Search code examples
hazelcast-jet

Processor with 2 incoming edges - When returning false on one edge, keep re-processing from same edge and never process new items on other edge


I'm asking for a confirmation to my assumption about the tryProcess() logic.

In detail how the return value (true/false) influence the DAG workflow on a processor with 2 incoming edges with no priority specified.

My assumption is that if the processor have incoming items for both edges, and one tryProcess() return false, the other edge will be processed (if more incoming items are available on such edge). Alternating incoming items depending on which edge stop processing and which accept them.

Problem

Sometimes happens that one processor instance blocks on tryProcess(#0) that always returns false (because we expect to process a new item from other edge). tryProcess(#0) is called repetedly and tryProcess(#1) is never called. I'm sure that the completeEdge() is never called on the processor neither for #0 nor #1 edge, so I expect there are more items to process from edge #1. This happens usually after running the same Job multiple times.

To better explain the question, this is my use case:

Use Case

My datamodel is composed by following object

  • A: Object identified by "ida" attribute
  • B: Object identified by "idb" attribute. It has a reference to A using "ida" value
  • AB: Object that couples B object and its referenced A object

I need to match B objects with proper referenced A object and emit a couple of them.

I have a DAG with this setup:

Vertices

  • S-A: Source items of type "A" (localParallelism(1), emits A objects sorted by "ida" attribute)
  • S-B: Source items of type "B" (localParallelism(1), emits B objects sorted by referenced "ida" attribute)
  • C-AB: Processor that matches B objects with referenced A object (emits AB objects)

Connections

  • S-A -> C-AB : incoming edge #0 (no priority specified, partitioned by "ida" attribute)
  • S-B -> C-AB : incoming edge #1 (no priority specified, partitioned by reference to "ida" attribute)

The environment is composed by an hazelcast jet cluster with 2 nodes.

Logics

The C-AB processor get the first "A" object (from edge #0) and keep it until all "B" objects related to that "A" object are processed. If it receives another "A" object it return false in tryProcess(#0).

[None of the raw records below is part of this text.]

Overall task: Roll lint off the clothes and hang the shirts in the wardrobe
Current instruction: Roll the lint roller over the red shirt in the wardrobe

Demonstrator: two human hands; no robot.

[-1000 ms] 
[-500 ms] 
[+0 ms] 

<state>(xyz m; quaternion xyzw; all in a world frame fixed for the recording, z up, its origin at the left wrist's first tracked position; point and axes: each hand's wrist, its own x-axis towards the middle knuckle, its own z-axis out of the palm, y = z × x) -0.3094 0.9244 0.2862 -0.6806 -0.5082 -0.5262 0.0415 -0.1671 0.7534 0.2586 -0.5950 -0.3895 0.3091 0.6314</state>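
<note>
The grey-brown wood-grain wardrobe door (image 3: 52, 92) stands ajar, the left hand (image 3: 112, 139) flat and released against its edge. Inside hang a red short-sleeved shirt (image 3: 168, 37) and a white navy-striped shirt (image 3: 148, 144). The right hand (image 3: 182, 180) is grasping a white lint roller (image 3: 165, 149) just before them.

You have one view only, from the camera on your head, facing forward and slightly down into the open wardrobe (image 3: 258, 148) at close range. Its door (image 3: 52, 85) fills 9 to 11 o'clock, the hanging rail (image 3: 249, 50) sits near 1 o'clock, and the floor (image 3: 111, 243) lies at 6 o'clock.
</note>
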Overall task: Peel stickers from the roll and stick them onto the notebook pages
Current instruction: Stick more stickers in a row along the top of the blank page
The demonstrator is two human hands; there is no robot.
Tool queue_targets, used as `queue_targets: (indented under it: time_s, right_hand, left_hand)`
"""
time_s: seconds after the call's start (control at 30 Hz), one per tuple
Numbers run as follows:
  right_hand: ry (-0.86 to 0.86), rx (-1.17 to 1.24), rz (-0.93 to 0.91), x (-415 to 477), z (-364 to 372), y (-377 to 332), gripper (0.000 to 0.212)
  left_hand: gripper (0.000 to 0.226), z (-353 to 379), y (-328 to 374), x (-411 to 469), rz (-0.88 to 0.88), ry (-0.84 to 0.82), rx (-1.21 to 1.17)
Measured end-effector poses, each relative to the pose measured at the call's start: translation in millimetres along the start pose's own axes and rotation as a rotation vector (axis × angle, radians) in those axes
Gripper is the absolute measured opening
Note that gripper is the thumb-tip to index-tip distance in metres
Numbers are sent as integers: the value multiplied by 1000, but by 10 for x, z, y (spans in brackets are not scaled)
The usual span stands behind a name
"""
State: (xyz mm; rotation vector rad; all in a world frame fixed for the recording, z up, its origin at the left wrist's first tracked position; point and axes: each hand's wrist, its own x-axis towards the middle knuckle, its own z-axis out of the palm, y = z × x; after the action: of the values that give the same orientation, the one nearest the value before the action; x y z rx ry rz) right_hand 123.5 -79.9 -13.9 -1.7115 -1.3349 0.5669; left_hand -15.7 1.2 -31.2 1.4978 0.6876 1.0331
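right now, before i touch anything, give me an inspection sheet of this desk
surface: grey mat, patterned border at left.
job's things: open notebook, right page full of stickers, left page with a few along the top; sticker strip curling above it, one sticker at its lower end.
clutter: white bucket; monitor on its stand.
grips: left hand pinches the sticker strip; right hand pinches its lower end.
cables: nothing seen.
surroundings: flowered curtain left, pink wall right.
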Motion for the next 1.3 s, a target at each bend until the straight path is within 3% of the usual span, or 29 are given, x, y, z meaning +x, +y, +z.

While it receives "B" objects (from edge #1) which match to current "A", it emits "AB".

When the processor receives a "B" object with a reference with a next "A" object, it discards current "A" and waits for the next one.

If it receives "B" objects before having the referenced "A" object, wait for the proper "A" to match returning false in tryProcess(#1) if a new "B" is received.

This should work because S-A and S-B emits properly sorted objects and edges are properly partitioned to send objects with same "ida" values to the same processor.


Solution

  • My assumption is that if the processor have incoming items for both edges, and one tryProcess() return false, the other edge will be processed (if more incoming items are available on such edge).

    This assumption is false. The processor's behavior is equivalent to

    for (Object item : inbox) process(item);
    

    but implemented with cooperative multithreading, which is why this loop must be able to "suspend" itself. We achieve suspension by letting tryProcess() return false.

    The execution engine always resumes the processor where it left off and won't try to process any other items until the inbox is clear. The inbox itself contains a batch of items taken from an input queue, not all the items the edge will transfer during the entire job.

    The only mechanism Jet offers to solve co-dependence between edges is edge priority. If you need something more fine-grained than that, your processor should accept all the items and buffer them internally until your progress condition is met.